WORK TO BE COMPLETED: The expected output is an exact copy of each line from the line with "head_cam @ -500" through the end of the data below, with no pictures in it.

GIVEN DATA:
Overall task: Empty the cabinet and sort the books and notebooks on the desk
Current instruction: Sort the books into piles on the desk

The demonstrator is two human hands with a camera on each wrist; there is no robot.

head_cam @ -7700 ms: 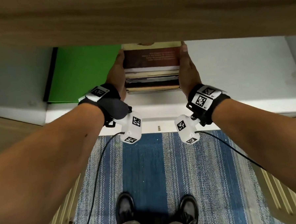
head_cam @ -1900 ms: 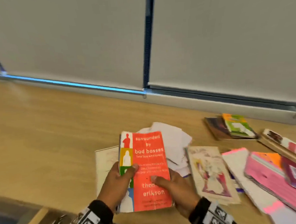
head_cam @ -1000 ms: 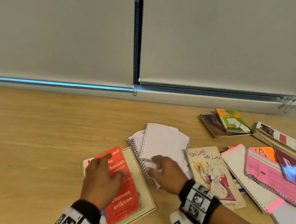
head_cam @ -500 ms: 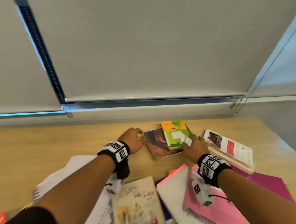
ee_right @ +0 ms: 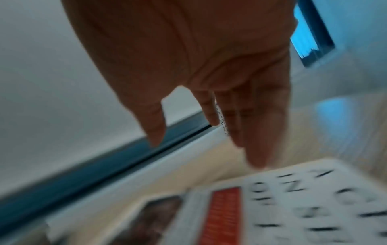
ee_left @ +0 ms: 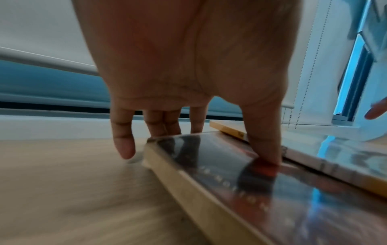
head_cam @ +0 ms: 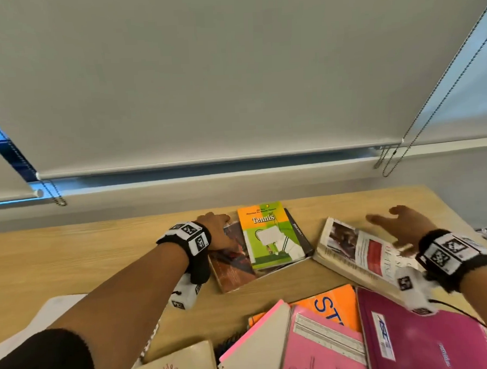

WRITTEN SOLUTION:
head_cam @ -500 ms: 
ee_right @ +0 ms: 
ee_left @ +0 ms: 
head_cam @ +0 ms: 

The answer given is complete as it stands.